2013/4/10 Jeff Layton <jlayton@poochiereds.net>:
> On Tue,  9 Apr 2013 16:40:21 +0400
> Pavel Shilovsky <piastry@etersoft.ru> wrote:
>
>> This patch adds 3 flags:
>> 1) O_DENYREAD that doesn't permit read access,
>> 2) O_DENYWRITE that doesn't permit write access,
>> 3) O_DENYDELETE that doesn't permit delete or rename,
>>
>> Network filesystems CIFS, SMB2.0, SMB3.0 and NFSv4 have such flags -
>> this change can benefit cifs and nfs modules as well as Samba and
>> NFS file servers that export the same directory for Windows clients,
>> or Wine applications that access the same files simultaneously.
>>
>> These flags are only take affect for opens on mounts with 'sharelock'
>> mount option. They are translated to flock's flags:
>>
>> !O_DENYREAD  -> LOCK_READ | LOCK_MAND
>> !O_DENYWRITE -> LOCK_WRITE | LOCK_MAND
>>
>> and set through flock_lock_file on a file.

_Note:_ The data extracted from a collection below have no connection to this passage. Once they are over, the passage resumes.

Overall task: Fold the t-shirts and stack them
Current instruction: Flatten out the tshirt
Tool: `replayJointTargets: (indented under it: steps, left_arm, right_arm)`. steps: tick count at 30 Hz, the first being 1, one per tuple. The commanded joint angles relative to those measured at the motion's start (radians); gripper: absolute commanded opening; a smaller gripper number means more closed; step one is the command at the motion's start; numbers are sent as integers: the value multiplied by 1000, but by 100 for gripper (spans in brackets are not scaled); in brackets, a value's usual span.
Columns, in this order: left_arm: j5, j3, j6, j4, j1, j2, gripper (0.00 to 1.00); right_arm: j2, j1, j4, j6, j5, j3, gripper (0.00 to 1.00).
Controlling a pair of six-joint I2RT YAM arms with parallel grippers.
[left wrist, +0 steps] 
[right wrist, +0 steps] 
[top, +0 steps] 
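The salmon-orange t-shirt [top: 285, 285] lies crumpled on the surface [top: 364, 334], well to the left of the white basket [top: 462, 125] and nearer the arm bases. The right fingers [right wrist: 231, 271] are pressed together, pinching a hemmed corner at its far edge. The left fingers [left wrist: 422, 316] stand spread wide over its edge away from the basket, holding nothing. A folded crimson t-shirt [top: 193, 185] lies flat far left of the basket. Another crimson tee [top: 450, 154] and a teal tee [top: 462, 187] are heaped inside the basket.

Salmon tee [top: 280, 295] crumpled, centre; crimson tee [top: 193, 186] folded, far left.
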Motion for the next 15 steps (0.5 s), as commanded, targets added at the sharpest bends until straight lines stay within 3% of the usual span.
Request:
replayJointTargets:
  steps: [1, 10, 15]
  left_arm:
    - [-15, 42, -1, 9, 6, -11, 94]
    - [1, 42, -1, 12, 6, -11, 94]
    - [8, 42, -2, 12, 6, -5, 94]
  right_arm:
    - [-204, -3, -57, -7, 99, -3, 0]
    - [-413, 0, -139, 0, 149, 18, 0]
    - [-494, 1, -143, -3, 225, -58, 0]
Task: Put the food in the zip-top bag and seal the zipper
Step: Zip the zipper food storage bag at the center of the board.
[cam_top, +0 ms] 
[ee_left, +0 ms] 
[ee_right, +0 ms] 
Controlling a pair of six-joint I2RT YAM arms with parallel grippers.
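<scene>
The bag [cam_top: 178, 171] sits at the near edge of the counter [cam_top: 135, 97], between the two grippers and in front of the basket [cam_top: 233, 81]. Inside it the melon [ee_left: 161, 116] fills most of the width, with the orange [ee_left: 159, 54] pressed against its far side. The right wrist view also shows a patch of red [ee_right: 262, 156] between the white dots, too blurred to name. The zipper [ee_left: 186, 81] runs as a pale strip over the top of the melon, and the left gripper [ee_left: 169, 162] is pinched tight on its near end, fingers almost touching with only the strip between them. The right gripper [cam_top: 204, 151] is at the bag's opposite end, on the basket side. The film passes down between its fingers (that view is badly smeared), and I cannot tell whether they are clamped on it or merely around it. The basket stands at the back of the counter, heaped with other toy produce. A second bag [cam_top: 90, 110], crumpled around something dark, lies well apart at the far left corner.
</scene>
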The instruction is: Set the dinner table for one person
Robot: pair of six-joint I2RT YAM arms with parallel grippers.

If the file can't be locked
>> due conflicts with another open with O_DENY* flags, the -EBUSY error
>> code is returned.
>>
>> Create codepath is slightly changed to prevent data races on
>> newely created files: when open with O_CREAT can return with -EBUSY
>> error for successfully created files due to a deny lock set by
>> another task.
>>
>
> It's good that this is consistent with the new patchset. I'm still not
> 100% sure that -EBUSY is the right error return here, but it should at
> least help distinguish between "mode bits don't allow me to open" and
> "file has share reservation set".
>
> Heck, since we're departing from POSIX here, maybe we should consider a
> new error code altogether? ESHAREDENIED or something?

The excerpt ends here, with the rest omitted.